Se achaca la caída de las exportaciones españolas al aumento de los precios

Los catorce meses de subida constante de los precios del aceite de oliva han supuesto una bendición para muchos productores, mientras que los exportadores se enfrentan a dificultades.

El repunte de los precios del aceite de oliva en España ha sido una bendición para los productores, pero algunas autoridades advierten de que el aumento de los precios en origen está perjudicando a los exportadores.

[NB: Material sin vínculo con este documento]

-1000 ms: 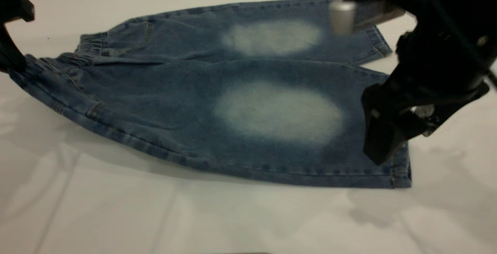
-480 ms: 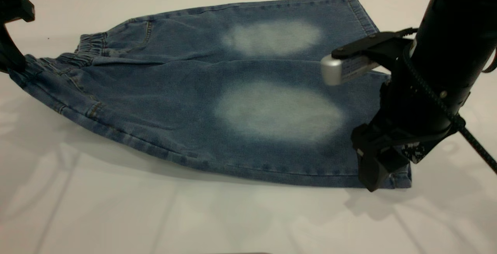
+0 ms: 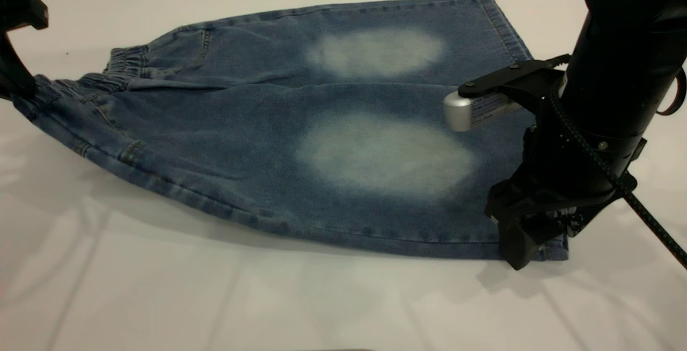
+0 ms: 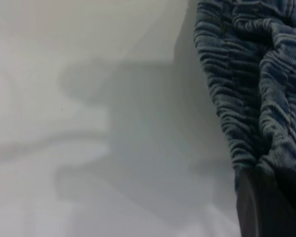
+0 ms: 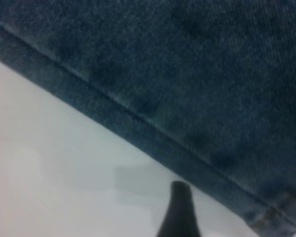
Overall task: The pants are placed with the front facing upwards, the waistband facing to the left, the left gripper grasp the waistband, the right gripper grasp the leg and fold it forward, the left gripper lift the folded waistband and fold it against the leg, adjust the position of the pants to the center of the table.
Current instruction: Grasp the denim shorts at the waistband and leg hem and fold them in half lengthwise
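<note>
Right gripper [image 3: 528, 249] down at my soft blue denim pants' leg [image 3: 386, 179] hem corner, fingers' state unclear; pinch the thick hem.

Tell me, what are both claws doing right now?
Left gripper at the waistband. Right gripper low over the near leg hem corner. Pants flat, unfolded. Nothing in the way.
</note>
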Robot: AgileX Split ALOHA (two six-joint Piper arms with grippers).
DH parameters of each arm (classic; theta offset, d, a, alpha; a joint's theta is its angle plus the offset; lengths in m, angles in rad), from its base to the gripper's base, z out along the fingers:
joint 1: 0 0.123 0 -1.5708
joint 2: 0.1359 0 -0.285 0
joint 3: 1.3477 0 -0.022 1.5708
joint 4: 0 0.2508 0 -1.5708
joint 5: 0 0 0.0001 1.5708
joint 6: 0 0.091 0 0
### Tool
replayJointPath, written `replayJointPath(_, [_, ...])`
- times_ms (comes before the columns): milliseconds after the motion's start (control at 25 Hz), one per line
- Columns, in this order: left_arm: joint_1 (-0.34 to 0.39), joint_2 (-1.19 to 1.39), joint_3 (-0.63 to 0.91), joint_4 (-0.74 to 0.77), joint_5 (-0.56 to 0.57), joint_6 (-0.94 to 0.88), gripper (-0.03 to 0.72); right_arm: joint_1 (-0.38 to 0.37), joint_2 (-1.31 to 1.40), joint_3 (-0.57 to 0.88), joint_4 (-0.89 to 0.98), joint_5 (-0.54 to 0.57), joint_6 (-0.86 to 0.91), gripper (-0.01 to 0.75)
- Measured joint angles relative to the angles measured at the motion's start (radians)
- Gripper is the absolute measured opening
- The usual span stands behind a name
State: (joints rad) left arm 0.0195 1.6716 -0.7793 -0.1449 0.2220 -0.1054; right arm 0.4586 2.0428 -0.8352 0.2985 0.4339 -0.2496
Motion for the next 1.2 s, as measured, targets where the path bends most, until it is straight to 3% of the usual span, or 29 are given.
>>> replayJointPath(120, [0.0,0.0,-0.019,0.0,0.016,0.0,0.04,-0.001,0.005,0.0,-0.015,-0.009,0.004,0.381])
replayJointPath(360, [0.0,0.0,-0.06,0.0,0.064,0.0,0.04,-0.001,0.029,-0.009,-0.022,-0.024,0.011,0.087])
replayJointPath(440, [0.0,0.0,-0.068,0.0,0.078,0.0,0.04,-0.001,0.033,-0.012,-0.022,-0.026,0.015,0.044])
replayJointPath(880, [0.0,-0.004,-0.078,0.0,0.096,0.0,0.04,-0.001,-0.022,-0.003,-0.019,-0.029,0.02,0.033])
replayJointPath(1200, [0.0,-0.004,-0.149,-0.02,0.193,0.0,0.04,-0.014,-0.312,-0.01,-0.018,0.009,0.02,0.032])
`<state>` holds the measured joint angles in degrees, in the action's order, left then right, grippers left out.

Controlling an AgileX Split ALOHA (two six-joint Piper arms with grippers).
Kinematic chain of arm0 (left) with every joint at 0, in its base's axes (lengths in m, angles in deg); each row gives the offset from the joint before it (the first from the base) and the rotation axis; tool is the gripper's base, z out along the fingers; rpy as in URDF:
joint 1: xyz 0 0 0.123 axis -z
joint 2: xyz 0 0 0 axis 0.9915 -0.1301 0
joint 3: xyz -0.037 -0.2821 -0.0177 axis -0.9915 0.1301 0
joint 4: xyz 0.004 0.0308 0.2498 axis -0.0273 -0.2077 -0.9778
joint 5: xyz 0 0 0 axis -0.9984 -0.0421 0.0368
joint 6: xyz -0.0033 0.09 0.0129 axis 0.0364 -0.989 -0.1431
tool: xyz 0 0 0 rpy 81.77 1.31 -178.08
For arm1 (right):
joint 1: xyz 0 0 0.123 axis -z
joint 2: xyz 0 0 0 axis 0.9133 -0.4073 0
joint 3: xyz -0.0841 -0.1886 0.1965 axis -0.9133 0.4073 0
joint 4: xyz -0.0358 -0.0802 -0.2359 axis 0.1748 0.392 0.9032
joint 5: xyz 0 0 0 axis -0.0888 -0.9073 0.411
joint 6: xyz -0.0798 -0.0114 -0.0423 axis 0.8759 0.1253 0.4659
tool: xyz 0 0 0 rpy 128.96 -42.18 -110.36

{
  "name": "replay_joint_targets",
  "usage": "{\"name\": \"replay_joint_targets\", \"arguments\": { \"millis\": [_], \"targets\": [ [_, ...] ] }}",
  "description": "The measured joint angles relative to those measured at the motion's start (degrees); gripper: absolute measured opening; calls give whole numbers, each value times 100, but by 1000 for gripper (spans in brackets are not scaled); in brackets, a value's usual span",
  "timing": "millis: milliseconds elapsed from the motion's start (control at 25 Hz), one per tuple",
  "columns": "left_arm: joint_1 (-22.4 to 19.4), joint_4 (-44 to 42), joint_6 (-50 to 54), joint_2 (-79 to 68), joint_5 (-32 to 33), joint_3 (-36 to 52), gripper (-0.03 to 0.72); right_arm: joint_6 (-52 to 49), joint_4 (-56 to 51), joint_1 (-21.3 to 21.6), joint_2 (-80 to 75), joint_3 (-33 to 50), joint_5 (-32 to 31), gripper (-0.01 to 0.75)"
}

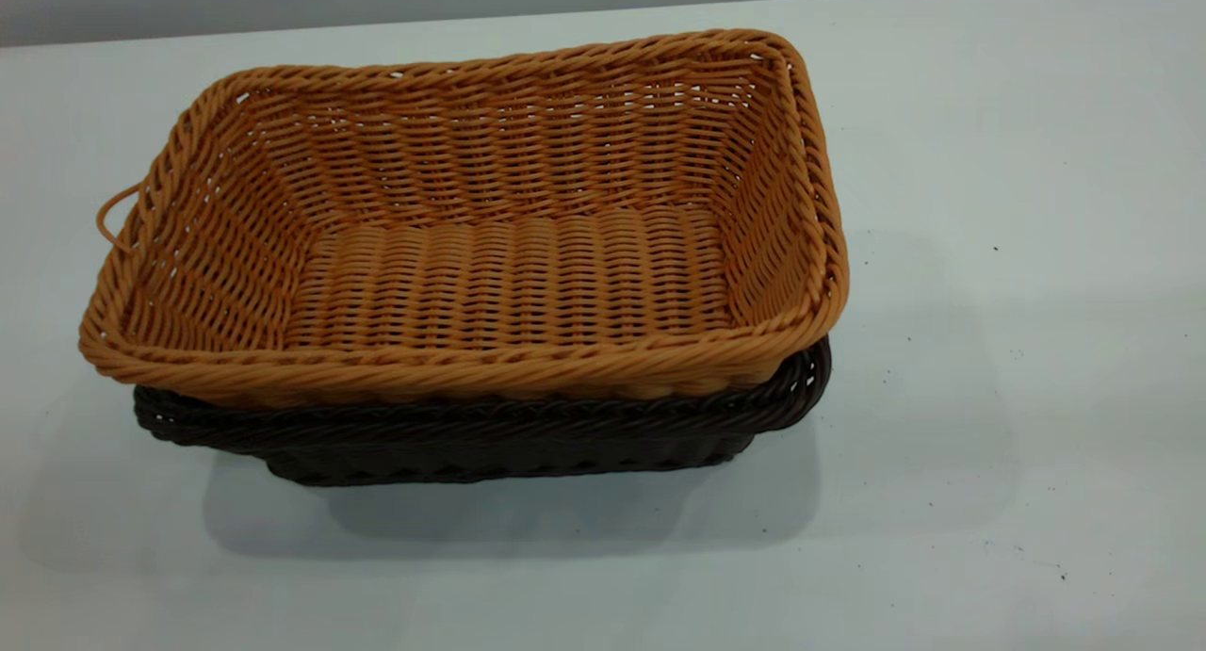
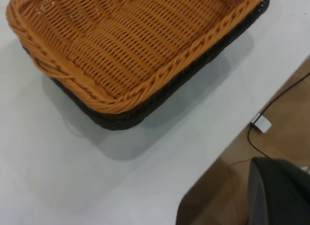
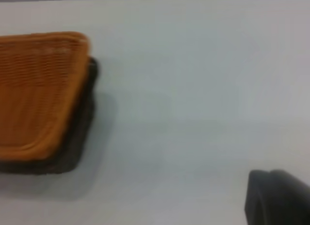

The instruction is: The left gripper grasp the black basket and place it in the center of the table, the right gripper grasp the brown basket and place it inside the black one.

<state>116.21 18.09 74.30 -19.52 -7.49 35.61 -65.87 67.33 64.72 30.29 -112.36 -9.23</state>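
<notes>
Brown basket (image 1: 509, 274) sits nested inside black basket (image 1: 471, 439), roughly mid-table (image 1: 989, 208), both upright. Brown one rides high: its braided rim stands clear above the black rim, w/ only the black rim and lower wall showing beneath. Fit looks slightly skewed; black rim pokes out more at the exterior view's right corner than at the left. Small loop on brown basket's short end sticks out on the left side.

Judged from this layout, both placements look done; nothing is gripped.

Neither gripper appears in the exterior view. Each wrist view shows only a dark bit of its own arm at the frame edge, well apart from the baskets, so finger state can't be told for left or right.

Risks from here: brown basket isn't seated deep, so a bump from an arm passing by could tip or slide it off-square. Left wrist view also shows table edge and a cable (image 2: 278, 97) below, near the stack; a push that way could shift the baskets toward the edge.
</notes>
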Motion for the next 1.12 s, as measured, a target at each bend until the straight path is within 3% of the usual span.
{"name": "replay_joint_targets", "arguments": {
  "millis": [200,320,720,840,1120],
  "targets": [
    [-572,0,-5,0,-3,0,-1,0,0,848,-183,0,6,0],
    [-1065,5,-11,0,-3,0,-1,0,0,1140,-176,0,6,0],
    [-2904,2,-11,-5,-3,0,-1,-6,0,1172,245,0,6,0],
    [-3133,2,-11,-5,-3,0,-1,-6,0,1172,462,0,0,0],
    [-3132,32,-11,208,-3,0,-1,-1,0,1158,560,-5,-27,0]
  ]
}}
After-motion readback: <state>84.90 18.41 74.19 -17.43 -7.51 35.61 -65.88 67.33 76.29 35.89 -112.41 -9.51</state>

La Asociación Española de la Industria y el Comercio del Aceite de Oliva (Asoliva) advirtió de que estos altos precios, que casi se han duplicado desde que tocaron fondo en junio de 2020, están distorsionando los mercados extranjeros. Algunas de estas distorsiones han provocado una disminución de las exportaciones.

Los precios en origen han subido un 70 % en España. A medida que este aumento se traslada a las ventas internacionales, las exportaciones disminuyen.– Rafael Pico Lapuente, director ejecutivo de Asoliva

El comunicado de Asoliva se produjo a raíz de los nuevos datos publicados por la Dirección General de Aduanas y la Agencia de Información y Control Alimentario (AICA), que muestran que las exportaciones de aceite de oliva a granel cayeron un 18 % entre mayo y septiembre de 2021, en comparación con el mismo periodo de 2020. Además, las exportaciones de aceite de oliva envasado también descendieron un 5 % durante el mismo periodo.

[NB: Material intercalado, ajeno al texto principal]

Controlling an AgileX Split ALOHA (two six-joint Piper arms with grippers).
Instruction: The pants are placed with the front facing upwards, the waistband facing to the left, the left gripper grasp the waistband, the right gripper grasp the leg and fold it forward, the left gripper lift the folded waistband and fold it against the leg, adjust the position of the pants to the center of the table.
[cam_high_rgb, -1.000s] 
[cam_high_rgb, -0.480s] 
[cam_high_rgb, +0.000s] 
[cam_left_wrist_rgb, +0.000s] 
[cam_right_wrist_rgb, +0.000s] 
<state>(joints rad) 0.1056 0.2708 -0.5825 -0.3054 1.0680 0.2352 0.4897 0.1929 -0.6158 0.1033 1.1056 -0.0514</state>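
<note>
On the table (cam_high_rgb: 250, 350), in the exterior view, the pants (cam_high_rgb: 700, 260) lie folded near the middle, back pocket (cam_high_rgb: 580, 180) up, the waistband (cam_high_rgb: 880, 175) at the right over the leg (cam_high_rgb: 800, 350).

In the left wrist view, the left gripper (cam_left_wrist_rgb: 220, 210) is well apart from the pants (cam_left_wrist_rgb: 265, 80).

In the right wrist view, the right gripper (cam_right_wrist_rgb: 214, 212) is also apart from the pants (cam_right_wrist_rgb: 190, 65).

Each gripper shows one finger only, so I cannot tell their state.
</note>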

Véase también: Noticias sobre el comercio del aceite de oliva

Este descenso se produce después de que el valor de las exportaciones de aceite de oliva de Andalucía —la mayor región productora de aceite de oliva del mundo con diferencia— creciera un 22 % en el primer semestre de 2021, en comparación con el mismo periodo de 2020.

«Los precios en origen han subido un 70 % en España», declaró Rafael Pico Lapuente, director ejecutivo de Asoliva, a Olive Oil Times. «Dado que este aumento se está trasladando a las ventas internacionales, las exportaciones disminuyen».

Aunque no existe un acuerdo exacto sobre el precio mínimo necesario para producir sus aceites de oliva de forma rentable, los productores llevan tiempo afirmando que los precios medios de los últimos tres años han sido demasiado bajos.

Los datos del Consejo Oleícola Internacional muestran que los precios en septiembre se situaron en 313 € por cada 100 kilogramos de aceite de oliva virgen extra, 298 € por cada 100 kilogramos de aceite de oliva virgen y 295 € por cada 100 kilogramos de aceite de oliva refinado.

Pico Lapuente señaló que estos precios en origen están resultando insostenibles. Afirmó que el aumento del precio en origen está reduciendo la competitividad del sector exportador español, que es una importante fuente de ingresos para los productores.

En la campaña 2019/20, la última para la que se dispone de datos completos, España exportó casi 1,1 millones de toneladas de aceite de oliva.

Véase también: Se espera que las exportaciones europeas de aceite de oliva se recuperen a medida que aumentan los costes

«El asunto no es baladí, ya que las exportaciones representan el 75 % de todo lo que se produce en España», declaró Pico Lapuente a Agro Popular.

Sin embargo, existe un desfase entre el momento en que aumentan los precios para los productores y el momento en que los exportadores comienzan a obtener menores beneficios.

«A nivel global, la caída de las exportaciones no ha sido aún mayor porque los dos primeros trimestres de la campaña fueron muy positivos y, posiblemente, porque en este tipo de operaciones, en muchas ocasiones, se utilizan contratos anuales o de precio fijo por temporada», señaló Pico Lapuente.

«Pero, dado que el nuevo coste del petróleo ya ha comenzado a reflejarse, las ventas al mercado exterior han empezado a verse notablemente afectadas», añadió.

No obstante, la presión que los altos precios ejercen sobre los exportadores podría aliviarse más adelante en la temporada. Si las cosechas récord previstas en algunas zonas de la cuenca mediterránea se materializan, la producción volverá a superar a la demanda y los precios podrían volver a bajar.

Más allá de los precios al productor, Pico Lapuente concluyó que el sector exportador necesita invertir más en «campañas de promoción que estimulen el consumo de aceites de oliva frente a otros aceites vegetales» para seguir siendo competitivo en el mercado mundial.